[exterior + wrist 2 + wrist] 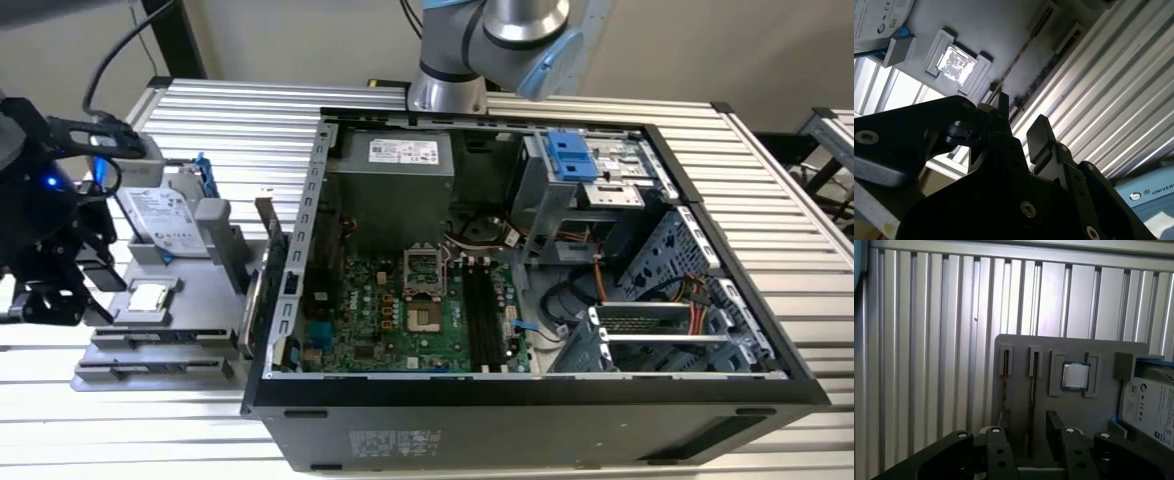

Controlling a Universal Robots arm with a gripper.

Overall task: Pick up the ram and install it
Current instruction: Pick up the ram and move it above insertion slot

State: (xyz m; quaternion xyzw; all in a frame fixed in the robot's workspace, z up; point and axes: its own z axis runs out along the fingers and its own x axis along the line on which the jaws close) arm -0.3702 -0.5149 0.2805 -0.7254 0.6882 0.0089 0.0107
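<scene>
The pincer (pixel 1029 437) hangs nearest, its black fingers (pixel 1001 455) set well apart and holding nothing, lined up either side of the ram (pixel 1032 385). That dark stick stands on edge in a slot of the grey holder tray (pixel 1104 347), so its thin top edge is offered for a grasp. Beside it sit the processor chip (pixel 1075 376) and the hard drive (pixel 1149 410). The tray rests on the ribbed surface (pixel 761 150), at the exterior view's left of the open computer case (pixel 534 420).

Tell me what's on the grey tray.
A hard drive, a chip, and what look like two ram sticks on edge in slots. The open gripper hides their near ends.
</scene>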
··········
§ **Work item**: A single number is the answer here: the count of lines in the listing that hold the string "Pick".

§ **Solution to this task**: 2